MEMORANDUM FINDINGS OF FACT AND OPINION
WILES, Judge: Respondent determined a $ 189 deficiency in petitioner's*627 1977 Federal income tax. After concessions, the sole issue for decision is whether petitioner is entitled to a claimed gambling loss deduction. 1
FINDINGS OF FACT
Some of the facts have been stipulated and are found accordingly.
Petitioner Gerald O. Mader resided in Hodgkins, Illinois, when he filed his petition in this case. He timely filed his 1977 Federal income tax return, using the cash receipts and disbursements method of accounting, with the Internal Revenue Service Center, Kansas City, Missouri.
In 1977, petitioner won $ 680.80 on a $ 2.00 daily double wager he made at the Arlington Park Thoroughbred Racetrack in Arlington Heights, Illinois. Petitioner was not a professional gambler during 1977.

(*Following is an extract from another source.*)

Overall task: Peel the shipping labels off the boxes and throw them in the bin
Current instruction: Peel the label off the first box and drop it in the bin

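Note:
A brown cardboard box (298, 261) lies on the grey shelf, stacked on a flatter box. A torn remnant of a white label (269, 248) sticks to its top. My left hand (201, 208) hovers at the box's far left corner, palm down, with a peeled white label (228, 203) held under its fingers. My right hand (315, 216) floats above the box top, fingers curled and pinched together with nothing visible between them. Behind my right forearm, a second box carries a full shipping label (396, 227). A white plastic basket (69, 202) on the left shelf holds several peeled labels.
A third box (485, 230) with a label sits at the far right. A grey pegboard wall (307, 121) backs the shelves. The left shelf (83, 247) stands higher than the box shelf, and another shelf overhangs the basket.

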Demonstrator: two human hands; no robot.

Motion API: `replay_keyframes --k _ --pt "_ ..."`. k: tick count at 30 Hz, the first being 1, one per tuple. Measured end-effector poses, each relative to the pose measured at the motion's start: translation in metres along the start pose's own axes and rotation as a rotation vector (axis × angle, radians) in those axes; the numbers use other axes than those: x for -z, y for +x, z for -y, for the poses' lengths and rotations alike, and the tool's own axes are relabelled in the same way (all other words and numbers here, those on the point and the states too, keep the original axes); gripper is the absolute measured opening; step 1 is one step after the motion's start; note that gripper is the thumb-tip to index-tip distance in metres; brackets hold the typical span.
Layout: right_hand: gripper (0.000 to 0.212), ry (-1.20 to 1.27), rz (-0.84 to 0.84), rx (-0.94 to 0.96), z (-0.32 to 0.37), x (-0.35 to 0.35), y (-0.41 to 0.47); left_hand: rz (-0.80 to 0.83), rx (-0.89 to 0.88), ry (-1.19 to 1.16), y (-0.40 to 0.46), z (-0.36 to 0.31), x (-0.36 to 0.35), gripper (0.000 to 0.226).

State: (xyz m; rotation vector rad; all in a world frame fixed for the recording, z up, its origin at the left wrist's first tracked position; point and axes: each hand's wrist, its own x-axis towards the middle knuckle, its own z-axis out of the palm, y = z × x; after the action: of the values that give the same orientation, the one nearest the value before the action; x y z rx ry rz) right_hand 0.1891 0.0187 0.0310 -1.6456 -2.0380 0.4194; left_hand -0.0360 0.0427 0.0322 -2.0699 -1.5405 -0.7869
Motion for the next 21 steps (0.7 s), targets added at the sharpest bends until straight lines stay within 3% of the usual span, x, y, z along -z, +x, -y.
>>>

On his 1977 return, petitioner did not report any gambling income or claim a gambling loss deduction. Petitioner did not itemize deductions on his 1977*628 return because he did not have itemized deductions in excess of the zero bracket amount. In the notice of deficiency, respondent determined that petitioner had additional income of $ 680.80 attributable to his winnings from the daily double wager. 2
OPINION
Petitioner maintains that he was not required to report any gambling income for 1977 because he incurred gambling losses during that year which offset the income determined by respondent.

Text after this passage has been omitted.